If you want to become more informed about how naturalistic environments affect decision-making, click here (paper by Dr. Taryn Elliot)

In a nutshell, what we have to do at 3:00 AM (or at anytime we are flying) is react to ever-changing conditions by an ongoing process of situation-assessment, pattern-recognition, situational-awareness, and decision-making. Each choice we make affects our future, and typically leads to other choices having to be made, to react to future changes in our situation. All this occurs in a rapidly-changing dynamic environment with various stressors, distractions, and a lack of resources - like time!

"It would be expected that the more experience a person had, the more successful they would be at decision-making. However this has been found to be incorrect. It seems that decision error can be attributed to any of: individual, organisational, or social factors." (Dr. Elliot)

It's no wonder that things go wrong. Indeed, it's a wonder that things don't go wrong more often. The standard operating model in HEMS is a single-pilot, single-engine aircraft with modest capabilities, and "crew-members" who are not really recognized as such by the FAA or - frequently - the pilots flying the aircraft. Vernacular statements like, "self-loading baggage," "climb-in, strap-in, and shut-up," and "you take care of the sick people and I will fly the aircraft," reveal the state of things in our industry. We don't have a copilot there to monitor our performance.
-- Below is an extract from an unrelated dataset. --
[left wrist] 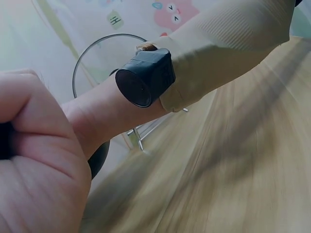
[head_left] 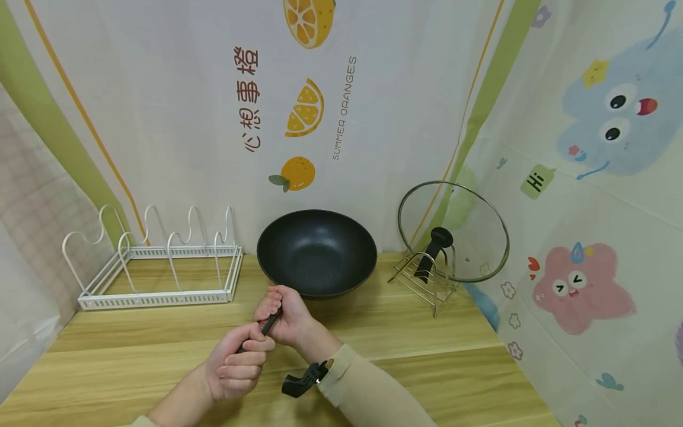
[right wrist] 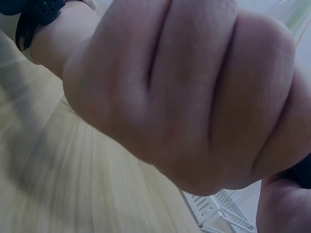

And this contributes to fatal crashes.

Although we don't usually have a copilot in our helicopters, we do have at least two smart people on board who can be developed into resources able to help us make choices that don't kill us. Sometimes the dumbest guy in the room comes up with the answer that saves the day. We can't shut anyone out, or alienate anyone to the point that they "sit back and shut up" and watch us make a mistake. Although my medical crew members are - perhaps - busy taking care of a patient, they are certainly NOT mired down with flying the aircraft. They may see something I don't, or become aware of something I am not, like a new ticking sound or a new vibration, or a new smell...

Note: It's very hard to only crash a part of a helicopter. Never sit back and give up on the situation...

I sat in the jump-seat of a C-5 Galaxy once, on a flight from Japan to Korea. As we got ready to take-off, the PIC stopped the aircraft (all 380,000 pounds of it), turned around, and stated to the entire body present, "okay, so what we are going to do is..." After describing his understanding of the future, he made sure that's what we all had in mind too - even me, an army warrant officer helicopter pilot. He wanted to develop a "shared-mental-model," and offer a chance for anyone to detect a plot-flaw.